To speak very briefly about the "self-hating Jew" trope, we see it called to use in the National Review article primarily as a means of discrediting Jewish intellectuals who criticize Israeli policy. Furthermore, the author Emanuele Ottolenghi says, the "self-hating Jew" often wittingly or unwittingly perpetuates anti-Jewish stereotypes among anti-Semites, including notions of "blood libel" and the "wandering Jew." The problem with this strategy, it seems to me, is that it itself relies upon a stereotype, precisely that of the "self-hating Jew." "The phenomenon of self-hatred among Jews is not new," says Ottolenghi. "Jewish self-loathing," says Mamet, "will not be overcome by revelation...only habit will suffice." Admittedly, there are two different strategies at work here. Ottolenghi wishes to discredit "self-hating Jews" by showing that they are not really Jews at all, i.e. that their claims to be taking part in a "self-critical tradition" in Judaisim are hypocritical. Mamet, on the other hand, wishes to say that "self-hating Jews" (by which he seems to mean any that are remotely secular or independent-minded) are the worst sorts of "turncoats," "neurotics," and "Epicureans," who have no claim to legitimacy because they don't conform to what Jews "must be," seemingly by inherent (racial?) definition. In both cases, however, we are presented a "type" of Jew, easily recognizable, who seeks to "subvert" and "undermine" his or her society owing to some inherent flaw, that is, the "eternal" problem of Jewish self-hatred. Does anyone else find this, um, problematic?

My second, but primary, topic is that of "lumping together." Obviously, both articles are rife with this tendency, as Ottolenghi wants to show how Jews who are critical of Israel are no better than the most disgusting, racist anti-Semites and Mamet says (even more extremely, I think) that Jews who favor a two-state solution seek "the end of Israel." Leaving aside for a moment the question that is constantly begged throughout Ottolenghi's article, namely "Is Jewish criticism of Israel even possible for you?", we see in these instances a tactic that has been utilized extensively by the American Right over the past few years, that of equating one's critics with one's enemies. Of course this is not a new thing, but I find the current escalation of its use in American discourse probably the most disturbing instance of it since McCarthyism. It has come to the point where a millionaire businessman like Ned Lamont, a beneficiary of the American system if there ever was one, "encourages al-Qaeda types," according to the Vice President.

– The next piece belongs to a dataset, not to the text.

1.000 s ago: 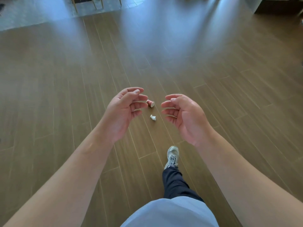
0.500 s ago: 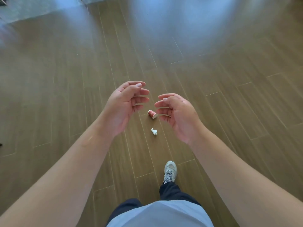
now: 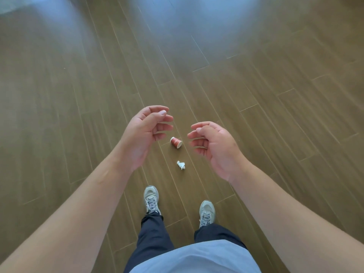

This is hardly a centrist call for brotherly love, because I can guarantee that I hold opinions far more radical than those of Ned Lamont. The point is that if he is a terrorist appeaser, I am practically a terrorist in the minds of these people. Indeed, anyone who is against the Iraq War in principle, as opposed to holding to the ridiculous propagandistic line that it is a "noble effort gone wrong," can expect this kind of reception. One has to accept the "civilizing mission tragically ruined" canard in order to enter into the "acceptable" terms of "dialogue" about Iraq, insofar as dialogue is allowed at all. turn the tables a little bit. The subject line says "on the Right and the Left," after all, so this is where I make my "responsible" criticisms of what I see as excesses by the other side. But seriously, the flip side of "lumping" together your critics and your enemies is lumping together your friends and your opponents. In that regard, how are we to take statements such as Judith Butler's that "Hezbollah and Hamas are part of the global left"? Or the regular Hezbollah flag-waving over at left-wing blogs like Lenin's Tomb? Or pronunciations at rallies that "We are all Hezbollah" and the like? Of course, stray comments by bloggers and academics can in no way compare to the power wielded by the United States government, but insofar as we think that anti-war movements are important, and that they can effect real change, we want to get our alliances right. And I should state right off the bat (not that it really matters to anyone) that I do not consider Hamas part of the "global left."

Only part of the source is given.